_PROBLEM DETAILS_
Determine the number of lines in the data below that hold "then"; give nothing but that number.

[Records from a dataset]
►
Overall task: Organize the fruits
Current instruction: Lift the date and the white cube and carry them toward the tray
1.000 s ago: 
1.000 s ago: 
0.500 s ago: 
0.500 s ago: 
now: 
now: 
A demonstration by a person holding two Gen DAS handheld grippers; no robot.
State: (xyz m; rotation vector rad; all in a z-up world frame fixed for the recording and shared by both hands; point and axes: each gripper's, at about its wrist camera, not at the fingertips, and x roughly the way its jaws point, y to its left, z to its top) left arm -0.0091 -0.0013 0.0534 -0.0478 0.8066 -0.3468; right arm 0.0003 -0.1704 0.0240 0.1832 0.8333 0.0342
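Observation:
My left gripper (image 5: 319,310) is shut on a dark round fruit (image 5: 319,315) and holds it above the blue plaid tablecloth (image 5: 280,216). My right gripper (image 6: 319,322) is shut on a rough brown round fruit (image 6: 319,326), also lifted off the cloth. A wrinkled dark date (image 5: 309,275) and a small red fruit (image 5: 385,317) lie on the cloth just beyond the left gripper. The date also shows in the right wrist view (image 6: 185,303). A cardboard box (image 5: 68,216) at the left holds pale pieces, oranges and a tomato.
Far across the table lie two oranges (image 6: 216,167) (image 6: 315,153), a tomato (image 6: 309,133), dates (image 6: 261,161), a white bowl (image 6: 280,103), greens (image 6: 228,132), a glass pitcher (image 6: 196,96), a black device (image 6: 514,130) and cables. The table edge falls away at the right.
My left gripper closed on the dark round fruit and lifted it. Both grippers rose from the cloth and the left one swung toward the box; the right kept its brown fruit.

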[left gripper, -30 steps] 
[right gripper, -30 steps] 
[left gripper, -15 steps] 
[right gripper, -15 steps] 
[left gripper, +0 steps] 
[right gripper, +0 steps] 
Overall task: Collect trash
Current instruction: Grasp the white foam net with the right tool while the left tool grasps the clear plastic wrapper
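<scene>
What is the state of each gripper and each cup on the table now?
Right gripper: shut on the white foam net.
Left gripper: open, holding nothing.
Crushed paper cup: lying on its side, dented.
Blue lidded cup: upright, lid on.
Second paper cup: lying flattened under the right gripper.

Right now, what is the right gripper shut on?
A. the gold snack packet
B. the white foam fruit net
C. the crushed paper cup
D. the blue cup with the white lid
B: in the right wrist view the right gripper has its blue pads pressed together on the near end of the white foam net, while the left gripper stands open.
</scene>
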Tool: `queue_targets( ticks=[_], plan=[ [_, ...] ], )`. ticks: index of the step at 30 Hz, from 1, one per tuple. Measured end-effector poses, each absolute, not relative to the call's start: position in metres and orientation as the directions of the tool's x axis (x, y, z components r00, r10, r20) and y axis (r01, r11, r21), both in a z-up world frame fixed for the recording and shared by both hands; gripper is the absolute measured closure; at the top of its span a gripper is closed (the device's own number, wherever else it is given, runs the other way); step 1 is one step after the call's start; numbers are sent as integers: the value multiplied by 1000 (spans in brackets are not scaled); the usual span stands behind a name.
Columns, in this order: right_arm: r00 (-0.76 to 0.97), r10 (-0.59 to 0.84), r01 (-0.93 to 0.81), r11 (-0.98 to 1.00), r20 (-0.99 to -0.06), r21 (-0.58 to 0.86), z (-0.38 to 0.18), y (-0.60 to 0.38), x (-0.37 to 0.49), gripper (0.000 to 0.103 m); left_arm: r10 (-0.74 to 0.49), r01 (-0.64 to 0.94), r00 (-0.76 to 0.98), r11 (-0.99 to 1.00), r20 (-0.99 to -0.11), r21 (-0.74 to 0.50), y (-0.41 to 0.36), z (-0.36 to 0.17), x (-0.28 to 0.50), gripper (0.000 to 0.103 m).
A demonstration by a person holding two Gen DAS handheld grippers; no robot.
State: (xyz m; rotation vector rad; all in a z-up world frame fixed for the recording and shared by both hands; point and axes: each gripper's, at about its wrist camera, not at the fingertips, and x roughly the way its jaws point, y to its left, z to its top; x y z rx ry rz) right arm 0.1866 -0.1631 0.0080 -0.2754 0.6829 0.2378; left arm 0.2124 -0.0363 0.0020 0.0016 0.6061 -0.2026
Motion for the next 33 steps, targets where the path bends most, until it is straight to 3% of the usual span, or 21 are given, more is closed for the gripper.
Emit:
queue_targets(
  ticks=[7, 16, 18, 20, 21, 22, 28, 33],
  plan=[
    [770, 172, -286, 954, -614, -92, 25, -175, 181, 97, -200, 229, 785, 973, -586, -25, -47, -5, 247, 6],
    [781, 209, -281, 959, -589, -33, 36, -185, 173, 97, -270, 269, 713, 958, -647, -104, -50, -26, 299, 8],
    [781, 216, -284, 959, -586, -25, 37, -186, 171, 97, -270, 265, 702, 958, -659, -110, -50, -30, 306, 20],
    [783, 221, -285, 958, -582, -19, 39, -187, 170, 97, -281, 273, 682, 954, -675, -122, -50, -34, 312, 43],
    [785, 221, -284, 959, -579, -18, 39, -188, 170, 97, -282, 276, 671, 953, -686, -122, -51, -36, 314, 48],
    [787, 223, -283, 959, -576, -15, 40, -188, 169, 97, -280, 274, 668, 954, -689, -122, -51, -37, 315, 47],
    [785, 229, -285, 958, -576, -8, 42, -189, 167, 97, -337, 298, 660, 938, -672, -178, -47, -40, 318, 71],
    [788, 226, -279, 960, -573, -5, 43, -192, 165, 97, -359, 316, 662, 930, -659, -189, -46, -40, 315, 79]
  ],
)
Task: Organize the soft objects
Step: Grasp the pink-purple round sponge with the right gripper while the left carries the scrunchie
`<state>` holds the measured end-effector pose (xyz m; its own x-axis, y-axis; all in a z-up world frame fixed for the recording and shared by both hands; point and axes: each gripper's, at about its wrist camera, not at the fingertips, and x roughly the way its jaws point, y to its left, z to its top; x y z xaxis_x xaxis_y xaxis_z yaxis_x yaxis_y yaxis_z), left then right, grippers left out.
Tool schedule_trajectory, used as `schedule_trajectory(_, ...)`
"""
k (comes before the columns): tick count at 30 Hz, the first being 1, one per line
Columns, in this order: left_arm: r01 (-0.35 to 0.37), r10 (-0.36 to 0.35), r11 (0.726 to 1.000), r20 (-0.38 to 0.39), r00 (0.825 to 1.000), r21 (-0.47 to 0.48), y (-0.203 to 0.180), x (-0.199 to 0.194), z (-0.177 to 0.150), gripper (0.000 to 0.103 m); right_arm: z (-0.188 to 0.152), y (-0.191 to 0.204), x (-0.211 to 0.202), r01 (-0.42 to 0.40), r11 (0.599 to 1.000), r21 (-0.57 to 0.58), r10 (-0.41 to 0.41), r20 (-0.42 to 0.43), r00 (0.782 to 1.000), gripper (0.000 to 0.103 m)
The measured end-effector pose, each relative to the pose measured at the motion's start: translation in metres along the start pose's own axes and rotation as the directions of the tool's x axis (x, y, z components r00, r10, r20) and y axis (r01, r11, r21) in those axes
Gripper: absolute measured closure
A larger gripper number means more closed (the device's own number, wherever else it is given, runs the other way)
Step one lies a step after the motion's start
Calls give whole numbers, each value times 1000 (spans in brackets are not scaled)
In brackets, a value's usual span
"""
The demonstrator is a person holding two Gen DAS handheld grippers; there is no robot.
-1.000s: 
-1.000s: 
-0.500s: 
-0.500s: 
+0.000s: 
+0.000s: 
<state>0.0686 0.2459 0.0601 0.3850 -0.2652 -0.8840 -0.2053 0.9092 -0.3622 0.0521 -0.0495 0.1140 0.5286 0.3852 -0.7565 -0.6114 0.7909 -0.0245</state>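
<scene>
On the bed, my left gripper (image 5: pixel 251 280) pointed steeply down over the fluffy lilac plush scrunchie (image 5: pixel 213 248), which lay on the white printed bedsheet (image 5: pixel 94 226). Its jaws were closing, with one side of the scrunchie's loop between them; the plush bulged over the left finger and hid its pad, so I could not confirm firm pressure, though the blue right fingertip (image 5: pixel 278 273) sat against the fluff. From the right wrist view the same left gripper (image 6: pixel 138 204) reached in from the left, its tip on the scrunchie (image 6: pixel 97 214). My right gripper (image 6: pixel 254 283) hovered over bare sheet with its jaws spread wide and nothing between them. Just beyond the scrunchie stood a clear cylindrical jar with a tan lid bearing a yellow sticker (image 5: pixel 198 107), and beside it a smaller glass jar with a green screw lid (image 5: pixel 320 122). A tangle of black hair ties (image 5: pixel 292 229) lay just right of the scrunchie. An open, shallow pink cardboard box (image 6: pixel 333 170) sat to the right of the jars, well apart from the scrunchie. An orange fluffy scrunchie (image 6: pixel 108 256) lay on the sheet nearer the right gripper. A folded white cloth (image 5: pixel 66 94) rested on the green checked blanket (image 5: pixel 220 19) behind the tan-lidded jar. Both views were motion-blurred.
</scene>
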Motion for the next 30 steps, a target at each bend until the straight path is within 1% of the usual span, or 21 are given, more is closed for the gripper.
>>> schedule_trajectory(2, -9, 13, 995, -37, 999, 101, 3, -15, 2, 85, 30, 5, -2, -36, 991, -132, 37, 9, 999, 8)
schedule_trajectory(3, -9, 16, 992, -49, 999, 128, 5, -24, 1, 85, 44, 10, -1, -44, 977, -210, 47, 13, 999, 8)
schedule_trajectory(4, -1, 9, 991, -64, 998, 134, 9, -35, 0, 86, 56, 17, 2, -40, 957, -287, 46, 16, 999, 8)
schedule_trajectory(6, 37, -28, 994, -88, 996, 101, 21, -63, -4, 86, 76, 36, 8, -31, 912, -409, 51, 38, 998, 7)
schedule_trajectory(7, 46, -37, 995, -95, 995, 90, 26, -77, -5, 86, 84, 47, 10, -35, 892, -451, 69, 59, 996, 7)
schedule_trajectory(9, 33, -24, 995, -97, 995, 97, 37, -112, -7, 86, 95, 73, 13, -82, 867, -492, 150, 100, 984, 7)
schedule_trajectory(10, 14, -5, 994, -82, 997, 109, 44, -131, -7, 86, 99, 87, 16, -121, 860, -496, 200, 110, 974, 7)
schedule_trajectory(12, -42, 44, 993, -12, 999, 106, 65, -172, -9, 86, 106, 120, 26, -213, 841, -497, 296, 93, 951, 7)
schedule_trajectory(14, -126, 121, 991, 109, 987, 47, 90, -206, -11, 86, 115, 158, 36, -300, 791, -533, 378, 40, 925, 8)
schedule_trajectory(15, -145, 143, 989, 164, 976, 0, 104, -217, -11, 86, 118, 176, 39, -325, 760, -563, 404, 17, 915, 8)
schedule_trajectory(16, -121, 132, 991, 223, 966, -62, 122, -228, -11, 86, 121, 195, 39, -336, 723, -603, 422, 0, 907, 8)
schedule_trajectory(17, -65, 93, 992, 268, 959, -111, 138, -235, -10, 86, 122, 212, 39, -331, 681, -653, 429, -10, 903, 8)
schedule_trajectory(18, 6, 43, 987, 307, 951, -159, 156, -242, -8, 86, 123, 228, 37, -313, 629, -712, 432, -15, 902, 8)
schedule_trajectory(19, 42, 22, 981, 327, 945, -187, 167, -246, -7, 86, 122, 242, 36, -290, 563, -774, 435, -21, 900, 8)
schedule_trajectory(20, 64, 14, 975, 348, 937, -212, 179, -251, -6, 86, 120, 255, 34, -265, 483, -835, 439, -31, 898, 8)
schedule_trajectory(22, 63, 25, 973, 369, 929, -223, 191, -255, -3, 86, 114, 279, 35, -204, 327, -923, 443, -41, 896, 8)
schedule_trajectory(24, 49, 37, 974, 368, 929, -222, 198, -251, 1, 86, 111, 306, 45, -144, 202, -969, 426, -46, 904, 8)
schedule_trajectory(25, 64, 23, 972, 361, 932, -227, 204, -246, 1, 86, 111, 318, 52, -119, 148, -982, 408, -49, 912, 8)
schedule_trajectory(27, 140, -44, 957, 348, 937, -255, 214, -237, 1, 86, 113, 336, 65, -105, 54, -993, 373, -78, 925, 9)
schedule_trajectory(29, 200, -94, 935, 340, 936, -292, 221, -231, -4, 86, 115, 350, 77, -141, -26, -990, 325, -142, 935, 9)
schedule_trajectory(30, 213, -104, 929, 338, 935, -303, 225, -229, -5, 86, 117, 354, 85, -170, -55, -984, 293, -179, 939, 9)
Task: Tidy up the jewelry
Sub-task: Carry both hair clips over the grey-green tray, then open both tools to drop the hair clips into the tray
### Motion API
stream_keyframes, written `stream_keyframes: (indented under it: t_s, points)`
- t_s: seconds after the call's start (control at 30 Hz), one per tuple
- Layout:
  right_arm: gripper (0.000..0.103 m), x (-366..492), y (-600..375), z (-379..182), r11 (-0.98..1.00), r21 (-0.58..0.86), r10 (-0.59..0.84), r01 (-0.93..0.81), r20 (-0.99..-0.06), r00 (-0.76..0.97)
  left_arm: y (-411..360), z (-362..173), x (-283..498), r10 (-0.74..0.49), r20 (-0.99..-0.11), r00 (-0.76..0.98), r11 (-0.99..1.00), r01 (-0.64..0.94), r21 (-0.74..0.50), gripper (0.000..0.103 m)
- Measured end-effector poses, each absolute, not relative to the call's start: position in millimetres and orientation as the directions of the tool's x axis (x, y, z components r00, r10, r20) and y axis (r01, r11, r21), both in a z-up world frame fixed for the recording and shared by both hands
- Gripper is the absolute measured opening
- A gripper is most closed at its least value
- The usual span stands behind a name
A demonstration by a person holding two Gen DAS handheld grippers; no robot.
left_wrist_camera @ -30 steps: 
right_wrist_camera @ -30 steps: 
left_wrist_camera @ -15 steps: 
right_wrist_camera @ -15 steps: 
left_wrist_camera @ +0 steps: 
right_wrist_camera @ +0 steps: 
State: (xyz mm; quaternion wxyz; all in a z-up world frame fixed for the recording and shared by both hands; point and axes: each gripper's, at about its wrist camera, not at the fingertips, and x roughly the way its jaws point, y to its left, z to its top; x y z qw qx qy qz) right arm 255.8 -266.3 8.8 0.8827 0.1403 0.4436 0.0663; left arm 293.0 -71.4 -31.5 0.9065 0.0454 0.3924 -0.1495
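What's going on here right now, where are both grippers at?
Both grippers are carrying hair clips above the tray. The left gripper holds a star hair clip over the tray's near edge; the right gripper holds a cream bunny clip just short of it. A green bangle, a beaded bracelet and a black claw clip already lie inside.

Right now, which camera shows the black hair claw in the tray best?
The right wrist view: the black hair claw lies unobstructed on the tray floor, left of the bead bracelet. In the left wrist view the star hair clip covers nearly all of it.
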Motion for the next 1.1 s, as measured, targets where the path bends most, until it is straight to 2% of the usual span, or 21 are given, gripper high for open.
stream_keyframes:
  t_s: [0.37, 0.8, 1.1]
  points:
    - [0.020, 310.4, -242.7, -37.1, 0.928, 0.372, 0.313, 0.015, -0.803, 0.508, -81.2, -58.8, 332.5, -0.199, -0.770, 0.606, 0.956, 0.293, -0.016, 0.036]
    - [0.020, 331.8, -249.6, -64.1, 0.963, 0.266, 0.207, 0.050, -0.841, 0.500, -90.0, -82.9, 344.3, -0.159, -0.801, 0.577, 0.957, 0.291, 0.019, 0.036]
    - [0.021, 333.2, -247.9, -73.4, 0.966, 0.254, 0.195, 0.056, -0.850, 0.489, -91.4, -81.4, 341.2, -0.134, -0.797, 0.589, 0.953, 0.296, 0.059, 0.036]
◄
_ANSWER TO THE PROBLEM_
2